A. Refleksi Mendalam tentang Kehidupan dan Kematian

Kisah ini mengajak kita untuk merenungkan makna tidur kita sendiri. Setiap malam adalah kematian kecil, dan bangun di pagi hari adalah kebangkitan kecil. Jika Allah mampu mengembalikan kesadaran dan kehidupan setiap hari, mengapa kita meragukan kemampuan-Nya untuk melakukan hal yang sama pada skala besar di Hari Kiamat? Ayat 21 menghilangkan semua keraguan tersebut, menuntut keyakinan tanpa syarat.

B. Ujian Terhadap Warisan Spiritual

Ayat 21 mengajarkan bahwa ketika dihadapkan pada peninggalan spiritual atau bukti keajaiban, kita harus memilih jalan masjid (ibadah dan ketakwaan) daripada jalan bunyaan (monumen dan kekaguman duniawi). Warisan sejati dari orang-orang shalih bukanlah struktur fisik, tetapi penguatan iman yang diwariskan kepada generasi berikutnya.

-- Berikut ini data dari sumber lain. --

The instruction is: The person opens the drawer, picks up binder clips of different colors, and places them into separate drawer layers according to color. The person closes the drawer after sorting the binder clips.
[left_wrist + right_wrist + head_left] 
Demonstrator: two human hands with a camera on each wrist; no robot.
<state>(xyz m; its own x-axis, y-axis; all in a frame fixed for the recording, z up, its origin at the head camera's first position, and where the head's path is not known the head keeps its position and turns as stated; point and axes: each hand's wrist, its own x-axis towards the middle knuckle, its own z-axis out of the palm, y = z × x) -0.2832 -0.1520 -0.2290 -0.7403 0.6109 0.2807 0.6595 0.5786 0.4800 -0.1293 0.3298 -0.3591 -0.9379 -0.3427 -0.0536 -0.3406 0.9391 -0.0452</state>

C. Peran Doa dan Perlindungan dari Fitnah

Kisah Ashabul Kahfi sering dikaitkan dengan perlindungan dari fitnah Dajjal. Dajjal akan menguji manusia dengan kekuasaan duniawi (harta dan mukjizat palsu). Ayat 21 mengajarkan bahwa penawar utama terhadap fitnah dunia adalah pengakuan yang teguh atas kekuasaan Allah dan kepastian Hari Akhir. Ketika seseorang yakin bahwa kebangkitan dan pertanggungjawaban adalah nyata, godaan materi Dajjal menjadi tidak berarti.

Oleh karena itu, pembacaan dan perenungan Surat Al Kahfi, khususnya Ayat 21, berfungsi sebagai penyeimbang spiritual. Ia mengingatkan bahwa realitas tertinggi bukanlah apa yang dapat kita lihat, sentuh, atau hitung hari ini, melainkan janji abadi tentang keadilan Ilahi dan kehidupan yang kekal di Hari Kiamat. Ini adalah panggilan untuk menggunakan setiap momen hidup untuk bersujud, menjadikan hati kita sebagai masjid yang selalu mengingat tujuan utama penciptaan kita.

Melalui kisah Ashabul Kahfi, Allah memberikan kita sebuah jendela waktu yang unik, menegaskan kebenaran yang tak lekang dimakan zaman. Kekuatan untuk menidurkan dan membangkitkan adalah bukti final dan definitif bahwa Wa'dullãhi haqq—janji Allah adalah kebenaran yang pasti.